Madeleine estaba exhausta, todo su cuerpo temblaba bajo el peso maravilloso de Georges, su amante desde siempre, una hermosa pieza de hombre, su mejor amigo. Fue su primera vez cuando a los 16 años la desfloraba por juego, quería saber, entender. La vida, las circunstancias y sus padres los habían separado, pero de tanto en tanto no perdían nunca la oportunidad de encontrarse. Siempre terminaba así, se dormía en ella, la poseía totalmente.
Pierre Dupuis, abrió la puerta con dificultad, la llave parecía no querer entrar en la cerradura. Llovía esa noche y el regreso fue muy doloroso. Los faros que lo cegaban, las nubes de agua que golpeaban el coche como un mar agitado, los limpiaparabrisas que no seguían, una tortura, varias veces se había detenido, en una zona de descanso. Él quería poder pensar.
¿Qué iba a decir? Carmen había sido intransigente, tenía que declararse hoy, de lo contrario se acabaría. Estaba tan feliz con ella, su vida sexual estaba plena, Carmen sabía cómo llevarlo más allá de sí mismo, ella no tenía límites, su imaginación superaba todo lo que él había soñado. Mientras con María su esposa, siempre había algo, la luz, los vecinos que podían verles, ella tenía su período, los niños que iban a despertar, …
Georges, estaba bajo la ducha, esta estaba bien caliente que reavivaba su deseo. Madeleine era una mujer excepcional, ella era su mejor amiga, ella lo entendía, ella sabía anticipar lo que él hubiera deseado, pero sobre todo, con ella estaba bien, podían hablar horas juntos. Se conocían como hermano y hermana. Con Carmen, nunca se encontraban. Su matrimonio había sido una ceremonia brillante, bajo el fuego de los medios, obviamente. Era su interés, su fama se reavivó, aunque por solo unos años. Rodaron una sola película juntos.
Georges no dudó un instante y se dirigió hacia a la cama.
Pierre completamente empapado, se quitó el impermeable y la chaqueta.
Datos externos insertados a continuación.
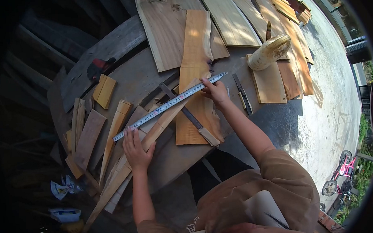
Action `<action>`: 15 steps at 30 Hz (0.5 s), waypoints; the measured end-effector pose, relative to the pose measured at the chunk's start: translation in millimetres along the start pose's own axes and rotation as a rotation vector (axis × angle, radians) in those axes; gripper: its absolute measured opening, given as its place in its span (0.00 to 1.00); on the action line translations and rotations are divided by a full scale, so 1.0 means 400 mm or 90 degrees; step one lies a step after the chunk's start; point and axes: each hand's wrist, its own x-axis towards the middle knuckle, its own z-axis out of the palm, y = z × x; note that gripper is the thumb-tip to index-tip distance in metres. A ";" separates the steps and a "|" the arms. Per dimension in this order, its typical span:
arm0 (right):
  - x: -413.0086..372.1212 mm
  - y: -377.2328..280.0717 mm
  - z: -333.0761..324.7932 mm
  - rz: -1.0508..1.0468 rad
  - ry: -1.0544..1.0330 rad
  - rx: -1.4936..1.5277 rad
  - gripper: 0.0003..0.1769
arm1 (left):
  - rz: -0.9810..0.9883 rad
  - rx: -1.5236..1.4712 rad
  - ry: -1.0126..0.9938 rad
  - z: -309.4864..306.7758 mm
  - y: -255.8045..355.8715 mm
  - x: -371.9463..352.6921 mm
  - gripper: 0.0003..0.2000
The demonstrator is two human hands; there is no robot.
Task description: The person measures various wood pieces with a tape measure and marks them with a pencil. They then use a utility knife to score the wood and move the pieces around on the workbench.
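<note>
A long metal ruler (169, 104) lies diagonally across a narrow wood strip (154, 134) and an orange-brown board (195, 71) on the round worktable (127, 81). My left hand (135, 149) presses flat on the ruler's near end and the strip beneath it. My right hand (214, 91) pinches the ruler near its far end, over the orange-brown board. A dark tool with a pale wooden handle (192, 118) lies across that board under the ruler.
Offcuts and short planks (88, 136) pile up left of my left hand. Wide pale boards (167, 27) lean at the back. A carved pale wooden piece (270, 52) and a flat file (243, 94) sit right of my right hand. A small pink bicycle (340, 177) stands on the concrete.
</note>
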 end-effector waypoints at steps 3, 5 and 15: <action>0.005 -0.028 -0.004 0.029 -0.038 -0.016 0.19 | -0.005 0.024 0.024 -0.003 0.001 0.000 0.37; 0.011 -0.046 -0.004 0.029 -0.060 -0.063 0.18 | -0.017 0.025 0.011 -0.003 0.001 0.001 0.38; 0.049 -0.053 0.002 0.146 -0.138 -0.053 0.15 | -0.036 0.125 0.015 0.021 -0.002 -0.018 0.40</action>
Llevaba la funda en el costado, dudaba si quitársela o no. Su profesión aconsejaba no dejarla nunca, luego estaba la escena que seguiría. Él no se veía confesándole a María que tenía una amante y que quería dejarla mientras llevaba el uniforme de trabajo.
¿Qué iba a decir?
Su mujer no era una amante excepcional, pero era una madre admirable. Habían tenido dos gemelos. Estaba muy orgulloso. Era ella la que había sabido criarlos, sabía ser dura y severa, pero también dulce y cariñosa y él, que por su oficio estaba tan a menudo ausente. Cuando Carmen estaba de gira por Europa, esto podía durar meses. Subió al piso donde estaban las habitaciones. Pasó por la habitación de los gemelos, que estaba entreabierta. Echó un vistazo a la puerta silenciosa de su esposa, recordó el doloroso nacimiento de John y Jonatan. María había sufrido mil muertos. Él no podía abandonarla así.
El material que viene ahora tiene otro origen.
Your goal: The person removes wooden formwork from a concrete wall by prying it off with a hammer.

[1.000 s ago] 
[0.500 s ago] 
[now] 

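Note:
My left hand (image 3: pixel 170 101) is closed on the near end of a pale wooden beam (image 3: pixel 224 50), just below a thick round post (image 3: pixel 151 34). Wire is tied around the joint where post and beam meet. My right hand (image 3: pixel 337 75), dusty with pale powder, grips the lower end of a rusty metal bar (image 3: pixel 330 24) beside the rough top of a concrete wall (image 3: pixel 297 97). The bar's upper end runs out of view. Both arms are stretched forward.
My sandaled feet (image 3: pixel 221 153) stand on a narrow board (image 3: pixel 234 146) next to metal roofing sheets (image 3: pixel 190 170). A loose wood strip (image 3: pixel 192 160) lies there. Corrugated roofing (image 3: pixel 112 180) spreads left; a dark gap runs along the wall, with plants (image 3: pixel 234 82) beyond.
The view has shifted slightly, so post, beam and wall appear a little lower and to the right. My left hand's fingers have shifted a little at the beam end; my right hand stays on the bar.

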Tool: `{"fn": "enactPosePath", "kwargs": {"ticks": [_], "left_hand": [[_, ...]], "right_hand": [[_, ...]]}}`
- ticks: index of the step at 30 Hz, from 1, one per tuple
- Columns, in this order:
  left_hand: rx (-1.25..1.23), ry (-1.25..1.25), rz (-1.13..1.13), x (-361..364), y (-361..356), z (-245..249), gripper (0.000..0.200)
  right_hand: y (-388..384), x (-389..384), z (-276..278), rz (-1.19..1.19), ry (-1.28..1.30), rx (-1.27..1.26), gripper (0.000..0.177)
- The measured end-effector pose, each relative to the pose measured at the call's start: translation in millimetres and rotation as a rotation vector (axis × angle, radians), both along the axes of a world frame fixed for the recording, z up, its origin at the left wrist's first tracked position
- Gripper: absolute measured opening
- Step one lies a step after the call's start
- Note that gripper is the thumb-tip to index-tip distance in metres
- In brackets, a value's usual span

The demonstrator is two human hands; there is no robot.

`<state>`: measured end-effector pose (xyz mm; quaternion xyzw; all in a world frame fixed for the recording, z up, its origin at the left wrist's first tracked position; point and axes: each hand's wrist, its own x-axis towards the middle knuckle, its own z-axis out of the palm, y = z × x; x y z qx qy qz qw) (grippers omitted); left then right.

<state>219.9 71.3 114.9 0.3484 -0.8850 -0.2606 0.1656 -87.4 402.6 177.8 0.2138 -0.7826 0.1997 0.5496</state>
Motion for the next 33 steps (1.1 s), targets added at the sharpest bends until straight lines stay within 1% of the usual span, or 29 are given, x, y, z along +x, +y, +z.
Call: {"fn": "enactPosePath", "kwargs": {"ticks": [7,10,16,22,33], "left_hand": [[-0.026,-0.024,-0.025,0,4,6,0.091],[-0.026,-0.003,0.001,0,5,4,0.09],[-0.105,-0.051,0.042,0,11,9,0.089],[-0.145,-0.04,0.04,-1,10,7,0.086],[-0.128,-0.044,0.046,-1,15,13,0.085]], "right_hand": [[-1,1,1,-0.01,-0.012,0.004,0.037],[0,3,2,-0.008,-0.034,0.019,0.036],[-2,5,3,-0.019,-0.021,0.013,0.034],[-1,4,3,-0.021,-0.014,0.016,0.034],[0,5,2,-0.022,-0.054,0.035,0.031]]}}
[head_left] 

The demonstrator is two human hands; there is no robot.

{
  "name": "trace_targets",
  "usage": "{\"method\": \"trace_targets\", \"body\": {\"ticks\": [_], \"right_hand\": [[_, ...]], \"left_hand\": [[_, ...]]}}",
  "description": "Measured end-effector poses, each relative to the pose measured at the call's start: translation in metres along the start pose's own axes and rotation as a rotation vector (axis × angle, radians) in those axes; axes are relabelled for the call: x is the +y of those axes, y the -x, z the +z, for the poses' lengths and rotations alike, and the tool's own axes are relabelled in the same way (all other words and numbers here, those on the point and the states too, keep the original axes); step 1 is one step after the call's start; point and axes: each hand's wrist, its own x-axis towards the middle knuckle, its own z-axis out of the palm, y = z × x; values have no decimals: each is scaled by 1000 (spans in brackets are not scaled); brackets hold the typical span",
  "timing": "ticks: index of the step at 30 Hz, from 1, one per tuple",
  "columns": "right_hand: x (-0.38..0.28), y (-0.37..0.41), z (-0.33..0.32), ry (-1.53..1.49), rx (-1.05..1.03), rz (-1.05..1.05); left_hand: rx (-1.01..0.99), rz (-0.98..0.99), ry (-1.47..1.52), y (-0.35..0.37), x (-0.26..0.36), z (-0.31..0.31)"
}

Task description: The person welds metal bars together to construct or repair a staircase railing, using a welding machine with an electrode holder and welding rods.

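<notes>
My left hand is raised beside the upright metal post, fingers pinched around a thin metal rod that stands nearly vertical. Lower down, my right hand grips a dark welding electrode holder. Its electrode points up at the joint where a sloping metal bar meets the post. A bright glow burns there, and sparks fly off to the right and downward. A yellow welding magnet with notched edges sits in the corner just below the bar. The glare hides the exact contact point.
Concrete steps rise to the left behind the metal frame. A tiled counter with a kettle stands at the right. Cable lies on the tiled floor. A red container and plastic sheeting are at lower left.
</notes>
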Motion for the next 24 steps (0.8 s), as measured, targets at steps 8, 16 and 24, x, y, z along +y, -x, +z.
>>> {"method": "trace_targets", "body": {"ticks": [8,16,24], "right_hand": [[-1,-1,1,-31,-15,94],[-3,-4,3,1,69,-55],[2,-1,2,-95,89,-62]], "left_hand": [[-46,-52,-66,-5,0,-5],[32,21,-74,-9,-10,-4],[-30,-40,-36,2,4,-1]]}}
Esta Carmen que lo dominaba, la encerraba por el sexo, él no podía quitarle a María eso, esta familia llena de amor y ternura. Miró de nuevo a los gemelos en su habitación decorada como un campamento indio. Sacó su pistola y recordó los juegos infinitos que su llegada en coche desencadenaba. Los ataques en la diligencia, «paf, paf», los disparos que simulaba para defenderse de sus pequeños indios pintados y cubiertos de plumas.
De repente un grito prolongado y espantoso salió de la habitación de María.
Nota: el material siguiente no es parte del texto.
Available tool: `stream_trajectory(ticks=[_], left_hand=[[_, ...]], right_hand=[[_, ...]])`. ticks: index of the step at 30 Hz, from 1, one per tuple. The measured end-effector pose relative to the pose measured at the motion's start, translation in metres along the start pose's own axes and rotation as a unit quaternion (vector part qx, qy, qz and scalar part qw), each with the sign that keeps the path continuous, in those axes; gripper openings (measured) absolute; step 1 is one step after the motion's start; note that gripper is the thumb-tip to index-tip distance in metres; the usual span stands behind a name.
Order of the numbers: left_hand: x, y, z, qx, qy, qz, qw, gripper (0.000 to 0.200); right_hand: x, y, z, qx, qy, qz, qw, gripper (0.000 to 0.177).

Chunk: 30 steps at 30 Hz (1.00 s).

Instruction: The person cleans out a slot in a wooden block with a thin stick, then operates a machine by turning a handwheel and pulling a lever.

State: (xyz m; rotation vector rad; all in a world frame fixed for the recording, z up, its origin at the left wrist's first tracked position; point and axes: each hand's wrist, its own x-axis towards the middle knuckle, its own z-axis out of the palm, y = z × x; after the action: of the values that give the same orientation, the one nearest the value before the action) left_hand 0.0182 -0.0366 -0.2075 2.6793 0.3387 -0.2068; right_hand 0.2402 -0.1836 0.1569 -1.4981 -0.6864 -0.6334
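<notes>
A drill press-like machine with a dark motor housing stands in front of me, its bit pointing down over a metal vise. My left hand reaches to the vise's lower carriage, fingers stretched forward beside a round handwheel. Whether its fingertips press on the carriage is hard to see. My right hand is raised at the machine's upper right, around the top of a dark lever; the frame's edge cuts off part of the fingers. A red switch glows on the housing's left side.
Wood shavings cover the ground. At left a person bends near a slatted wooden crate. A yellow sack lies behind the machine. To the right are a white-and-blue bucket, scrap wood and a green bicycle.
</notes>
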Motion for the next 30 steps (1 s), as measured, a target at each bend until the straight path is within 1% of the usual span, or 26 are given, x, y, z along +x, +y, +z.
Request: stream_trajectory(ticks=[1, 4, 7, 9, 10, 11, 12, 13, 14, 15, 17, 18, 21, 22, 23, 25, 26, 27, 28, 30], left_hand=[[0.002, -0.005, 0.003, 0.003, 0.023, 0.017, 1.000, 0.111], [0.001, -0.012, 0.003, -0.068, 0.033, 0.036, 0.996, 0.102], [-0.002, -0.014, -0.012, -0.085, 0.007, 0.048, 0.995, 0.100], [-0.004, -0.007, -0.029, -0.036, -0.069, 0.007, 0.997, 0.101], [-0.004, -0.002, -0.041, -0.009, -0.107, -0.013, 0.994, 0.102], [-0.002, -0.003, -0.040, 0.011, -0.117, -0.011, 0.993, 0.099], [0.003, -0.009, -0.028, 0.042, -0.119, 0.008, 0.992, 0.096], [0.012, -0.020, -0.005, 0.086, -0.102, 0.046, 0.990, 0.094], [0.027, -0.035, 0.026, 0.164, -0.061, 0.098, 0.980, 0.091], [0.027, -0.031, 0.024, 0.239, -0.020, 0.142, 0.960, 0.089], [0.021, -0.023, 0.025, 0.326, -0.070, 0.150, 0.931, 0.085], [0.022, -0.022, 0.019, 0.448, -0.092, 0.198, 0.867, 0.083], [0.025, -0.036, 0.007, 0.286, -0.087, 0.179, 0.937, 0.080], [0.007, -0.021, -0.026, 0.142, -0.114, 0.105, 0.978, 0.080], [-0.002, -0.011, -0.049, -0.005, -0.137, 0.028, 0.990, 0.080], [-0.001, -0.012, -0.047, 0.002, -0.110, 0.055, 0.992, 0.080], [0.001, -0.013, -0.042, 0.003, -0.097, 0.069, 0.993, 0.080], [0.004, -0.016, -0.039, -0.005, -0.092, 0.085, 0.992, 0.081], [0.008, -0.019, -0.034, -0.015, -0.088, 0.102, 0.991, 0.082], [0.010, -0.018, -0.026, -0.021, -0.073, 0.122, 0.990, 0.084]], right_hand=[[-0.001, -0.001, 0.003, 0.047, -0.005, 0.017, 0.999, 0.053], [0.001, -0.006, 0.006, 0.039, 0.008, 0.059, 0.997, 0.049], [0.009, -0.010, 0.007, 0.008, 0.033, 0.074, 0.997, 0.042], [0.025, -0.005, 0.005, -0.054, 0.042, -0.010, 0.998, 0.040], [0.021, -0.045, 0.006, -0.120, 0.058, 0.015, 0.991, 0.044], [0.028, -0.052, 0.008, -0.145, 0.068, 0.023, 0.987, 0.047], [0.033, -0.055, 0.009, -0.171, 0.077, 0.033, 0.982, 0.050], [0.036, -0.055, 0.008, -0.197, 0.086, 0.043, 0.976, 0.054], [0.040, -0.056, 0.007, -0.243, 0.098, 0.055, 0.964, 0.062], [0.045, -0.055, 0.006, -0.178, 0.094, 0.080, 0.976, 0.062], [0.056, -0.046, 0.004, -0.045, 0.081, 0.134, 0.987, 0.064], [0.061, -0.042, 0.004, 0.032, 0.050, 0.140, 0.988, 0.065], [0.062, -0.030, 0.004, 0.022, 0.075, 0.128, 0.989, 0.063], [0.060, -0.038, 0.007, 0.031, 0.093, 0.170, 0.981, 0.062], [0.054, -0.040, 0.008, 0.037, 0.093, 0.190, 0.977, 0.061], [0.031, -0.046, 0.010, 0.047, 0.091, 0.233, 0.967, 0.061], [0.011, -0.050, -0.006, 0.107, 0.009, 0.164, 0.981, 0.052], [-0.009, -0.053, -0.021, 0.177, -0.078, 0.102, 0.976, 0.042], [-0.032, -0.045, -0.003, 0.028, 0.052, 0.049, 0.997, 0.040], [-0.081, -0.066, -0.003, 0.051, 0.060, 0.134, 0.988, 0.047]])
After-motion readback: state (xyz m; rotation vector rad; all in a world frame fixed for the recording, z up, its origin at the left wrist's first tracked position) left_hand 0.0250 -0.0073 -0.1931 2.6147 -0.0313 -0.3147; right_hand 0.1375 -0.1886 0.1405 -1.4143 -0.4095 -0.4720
Madeleine abrió muy fuerte las piernas, luego las estrechó sobre la espalda de su amante para que penetrara en lo más profundo de ella. Su grito era interminable como el orgasmo que la sacudía tan terriblemente. La puerta voló en pedazos, Pedro, que también gritaba, descargó los seis disparos de su pistola en la espalda ensangrentada, destrozada de Georges Cloen. El brazo de Marie Madeleine Dupuis cayó inerte sobre la cama, al costado de su cuerpo sin vida.